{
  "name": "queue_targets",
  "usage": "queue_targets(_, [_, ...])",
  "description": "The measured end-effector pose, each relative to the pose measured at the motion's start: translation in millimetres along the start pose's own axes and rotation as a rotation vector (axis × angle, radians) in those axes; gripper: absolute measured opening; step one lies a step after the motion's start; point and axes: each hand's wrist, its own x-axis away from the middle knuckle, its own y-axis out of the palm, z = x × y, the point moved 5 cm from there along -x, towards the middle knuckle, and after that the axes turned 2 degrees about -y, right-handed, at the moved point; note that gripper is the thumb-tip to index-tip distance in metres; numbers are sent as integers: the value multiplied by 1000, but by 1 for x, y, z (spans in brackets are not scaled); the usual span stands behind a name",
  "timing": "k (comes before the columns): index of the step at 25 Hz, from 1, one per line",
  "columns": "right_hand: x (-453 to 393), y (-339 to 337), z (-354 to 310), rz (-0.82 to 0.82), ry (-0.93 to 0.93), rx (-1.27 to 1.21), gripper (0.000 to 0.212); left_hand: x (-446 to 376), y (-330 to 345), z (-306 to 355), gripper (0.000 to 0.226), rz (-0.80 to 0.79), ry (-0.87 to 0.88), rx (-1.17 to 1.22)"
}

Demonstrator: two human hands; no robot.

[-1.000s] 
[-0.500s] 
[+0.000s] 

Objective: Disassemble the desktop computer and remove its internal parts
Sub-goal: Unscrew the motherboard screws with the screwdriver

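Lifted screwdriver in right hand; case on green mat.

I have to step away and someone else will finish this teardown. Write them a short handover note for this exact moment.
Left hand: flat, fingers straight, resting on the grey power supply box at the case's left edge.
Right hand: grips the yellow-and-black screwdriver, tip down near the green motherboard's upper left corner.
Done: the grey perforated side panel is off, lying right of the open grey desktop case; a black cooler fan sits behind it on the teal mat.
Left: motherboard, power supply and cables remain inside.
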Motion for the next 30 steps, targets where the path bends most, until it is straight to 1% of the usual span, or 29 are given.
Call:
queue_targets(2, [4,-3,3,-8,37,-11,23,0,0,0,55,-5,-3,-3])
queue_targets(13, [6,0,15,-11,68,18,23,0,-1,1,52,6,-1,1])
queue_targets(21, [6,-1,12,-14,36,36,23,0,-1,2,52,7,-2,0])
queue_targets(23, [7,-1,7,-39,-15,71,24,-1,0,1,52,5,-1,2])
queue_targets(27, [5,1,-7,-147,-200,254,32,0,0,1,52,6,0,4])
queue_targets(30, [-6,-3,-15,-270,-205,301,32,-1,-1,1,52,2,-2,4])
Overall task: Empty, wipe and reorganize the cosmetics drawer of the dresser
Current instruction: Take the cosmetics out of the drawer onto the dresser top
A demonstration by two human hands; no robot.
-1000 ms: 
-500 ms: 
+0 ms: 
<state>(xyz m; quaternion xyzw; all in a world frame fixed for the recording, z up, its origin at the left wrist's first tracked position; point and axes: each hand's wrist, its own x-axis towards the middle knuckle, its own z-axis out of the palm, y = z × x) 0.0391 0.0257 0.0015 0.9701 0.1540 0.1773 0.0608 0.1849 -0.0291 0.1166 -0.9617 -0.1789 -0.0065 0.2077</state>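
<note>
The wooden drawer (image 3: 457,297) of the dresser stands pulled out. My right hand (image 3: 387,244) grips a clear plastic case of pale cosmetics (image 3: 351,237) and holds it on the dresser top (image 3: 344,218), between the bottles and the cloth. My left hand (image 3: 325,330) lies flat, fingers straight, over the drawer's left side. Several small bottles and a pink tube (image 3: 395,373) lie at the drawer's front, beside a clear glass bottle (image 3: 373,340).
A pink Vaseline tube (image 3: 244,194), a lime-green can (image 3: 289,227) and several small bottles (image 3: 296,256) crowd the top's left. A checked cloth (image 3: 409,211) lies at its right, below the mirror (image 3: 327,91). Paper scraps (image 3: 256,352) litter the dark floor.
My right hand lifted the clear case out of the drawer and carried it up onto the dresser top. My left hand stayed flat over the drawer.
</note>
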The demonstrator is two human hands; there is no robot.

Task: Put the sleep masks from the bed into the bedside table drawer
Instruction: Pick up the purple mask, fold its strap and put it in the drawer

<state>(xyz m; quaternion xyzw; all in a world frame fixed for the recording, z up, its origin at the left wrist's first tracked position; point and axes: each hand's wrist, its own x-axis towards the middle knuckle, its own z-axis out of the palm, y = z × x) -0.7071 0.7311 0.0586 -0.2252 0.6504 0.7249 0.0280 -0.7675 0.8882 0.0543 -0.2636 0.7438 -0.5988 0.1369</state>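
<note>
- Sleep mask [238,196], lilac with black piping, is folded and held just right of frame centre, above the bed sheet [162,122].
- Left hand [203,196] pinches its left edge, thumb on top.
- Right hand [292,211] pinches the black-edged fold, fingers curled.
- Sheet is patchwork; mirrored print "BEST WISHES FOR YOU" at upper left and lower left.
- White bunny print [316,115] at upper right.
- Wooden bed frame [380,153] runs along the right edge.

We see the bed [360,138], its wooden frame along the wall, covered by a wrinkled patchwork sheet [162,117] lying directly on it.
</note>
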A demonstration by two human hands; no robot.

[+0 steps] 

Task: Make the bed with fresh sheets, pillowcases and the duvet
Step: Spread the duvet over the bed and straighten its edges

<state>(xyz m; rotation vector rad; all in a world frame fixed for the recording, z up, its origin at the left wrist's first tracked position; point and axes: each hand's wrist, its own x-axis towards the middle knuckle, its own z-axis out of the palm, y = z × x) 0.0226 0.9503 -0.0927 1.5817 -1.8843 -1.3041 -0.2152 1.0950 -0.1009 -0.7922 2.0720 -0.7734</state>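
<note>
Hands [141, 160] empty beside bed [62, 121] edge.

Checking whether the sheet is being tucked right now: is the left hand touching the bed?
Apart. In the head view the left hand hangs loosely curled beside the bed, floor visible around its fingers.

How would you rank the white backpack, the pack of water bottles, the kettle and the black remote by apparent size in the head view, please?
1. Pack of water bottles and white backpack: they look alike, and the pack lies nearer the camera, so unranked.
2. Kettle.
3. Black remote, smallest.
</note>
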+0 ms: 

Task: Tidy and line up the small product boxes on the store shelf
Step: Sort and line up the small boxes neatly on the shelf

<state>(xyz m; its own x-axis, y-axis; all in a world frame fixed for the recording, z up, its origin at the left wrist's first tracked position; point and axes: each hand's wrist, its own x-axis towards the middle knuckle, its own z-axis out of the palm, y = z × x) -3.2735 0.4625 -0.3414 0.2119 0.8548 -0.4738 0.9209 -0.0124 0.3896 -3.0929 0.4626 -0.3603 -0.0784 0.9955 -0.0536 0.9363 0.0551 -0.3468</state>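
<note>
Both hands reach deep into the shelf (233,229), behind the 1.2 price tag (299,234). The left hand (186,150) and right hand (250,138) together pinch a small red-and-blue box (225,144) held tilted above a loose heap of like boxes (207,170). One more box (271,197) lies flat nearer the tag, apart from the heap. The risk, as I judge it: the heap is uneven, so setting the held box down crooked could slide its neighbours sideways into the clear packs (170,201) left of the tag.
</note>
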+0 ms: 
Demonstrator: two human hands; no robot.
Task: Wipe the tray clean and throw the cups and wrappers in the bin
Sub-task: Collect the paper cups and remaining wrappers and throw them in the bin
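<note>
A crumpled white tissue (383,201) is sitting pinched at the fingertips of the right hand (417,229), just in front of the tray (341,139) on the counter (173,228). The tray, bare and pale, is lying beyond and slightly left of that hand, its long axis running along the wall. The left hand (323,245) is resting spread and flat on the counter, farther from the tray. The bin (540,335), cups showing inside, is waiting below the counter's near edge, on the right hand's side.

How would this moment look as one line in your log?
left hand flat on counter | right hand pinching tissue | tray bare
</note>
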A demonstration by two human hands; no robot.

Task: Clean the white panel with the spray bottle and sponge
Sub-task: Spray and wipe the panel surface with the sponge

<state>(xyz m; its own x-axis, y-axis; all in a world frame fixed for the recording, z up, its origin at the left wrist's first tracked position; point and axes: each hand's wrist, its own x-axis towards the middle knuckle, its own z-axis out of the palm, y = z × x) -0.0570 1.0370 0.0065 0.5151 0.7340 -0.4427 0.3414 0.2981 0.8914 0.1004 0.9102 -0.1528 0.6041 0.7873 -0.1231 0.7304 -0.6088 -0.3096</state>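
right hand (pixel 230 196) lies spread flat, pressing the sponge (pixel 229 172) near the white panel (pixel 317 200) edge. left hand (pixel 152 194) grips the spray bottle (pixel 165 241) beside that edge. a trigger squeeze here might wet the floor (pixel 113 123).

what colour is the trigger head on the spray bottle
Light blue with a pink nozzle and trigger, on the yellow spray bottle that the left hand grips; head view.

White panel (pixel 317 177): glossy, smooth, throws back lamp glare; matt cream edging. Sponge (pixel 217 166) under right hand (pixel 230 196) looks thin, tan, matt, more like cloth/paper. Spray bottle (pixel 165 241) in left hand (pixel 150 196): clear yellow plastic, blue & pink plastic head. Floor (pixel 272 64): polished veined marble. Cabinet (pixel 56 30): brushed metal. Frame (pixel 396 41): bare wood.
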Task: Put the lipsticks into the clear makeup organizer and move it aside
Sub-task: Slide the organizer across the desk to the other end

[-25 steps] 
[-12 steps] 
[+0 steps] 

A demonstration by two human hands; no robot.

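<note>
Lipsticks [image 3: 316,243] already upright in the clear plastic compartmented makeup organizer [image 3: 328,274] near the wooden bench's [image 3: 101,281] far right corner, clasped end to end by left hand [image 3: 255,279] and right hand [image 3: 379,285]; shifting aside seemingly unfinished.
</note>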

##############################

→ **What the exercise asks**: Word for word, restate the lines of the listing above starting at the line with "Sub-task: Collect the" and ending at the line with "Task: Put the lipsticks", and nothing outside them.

→ **Exercise result**:
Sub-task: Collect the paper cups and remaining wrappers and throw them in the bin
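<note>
A crumpled white tissue (383,201) is sitting pinched at the fingertips of the right hand (417,229), just in front of the tray (341,139) on the counter (173,228). The tray, bare and pale, is lying beyond and slightly left of that hand, its long axis running along the wall. The left hand (323,245) is resting spread and flat on the counter, farther from the tray. The bin (540,335), cups showing inside, is waiting below the counter's near edge, on the right hand's side.

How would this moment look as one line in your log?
left hand flat on counter | right hand pinching tissue | tray bare
</note>
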A demonstration by two human hands; no robot.

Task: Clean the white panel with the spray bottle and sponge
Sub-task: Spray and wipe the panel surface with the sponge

<state>(xyz m; its own x-axis, y-axis; all in a world frame fixed for the recording, z up, its origin at the left wrist's first tracked position; point and axes: each hand's wrist, its own x-axis towards the middle knuckle, its own z-axis out of the palm, y = z × x) -0.0570 1.0370 0.0065 0.5151 0.7340 -0.4427 0.3414 0.2981 0.8914 0.1004 0.9102 -0.1528 0.6041 0.7873 -0.1231 0.7304 -0.6088 -0.3096</state>
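right hand (pixel 230 196) lies spread flat, pressing the sponge (pixel 229 172) near the white panel (pixel 317 200) edge. left hand (pixel 152 194) grips the spray bottle (pixel 165 241) beside that edge. a trigger squeeze here might wet the floor (pixel 113 123).

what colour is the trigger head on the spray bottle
Light blue with a pink nozzle and trigger, on the yellow spray bottle that the left hand grips; head view.

White panel (pixel 317 177): glossy, smooth, throws back lamp glare; matt cream edging. Sponge (pixel 217 166) under right hand (pixel 230 196) looks thin, tan, matt, more like cloth/paper. Spray bottle (pixel 165 241) in left hand (pixel 150 196): clear yellow plastic, blue & pink plastic head. Floor (pixel 272 64): polished veined marble. Cabinet (pixel 56 30): brushed metal. Frame (pixel 396 41): bare wood.
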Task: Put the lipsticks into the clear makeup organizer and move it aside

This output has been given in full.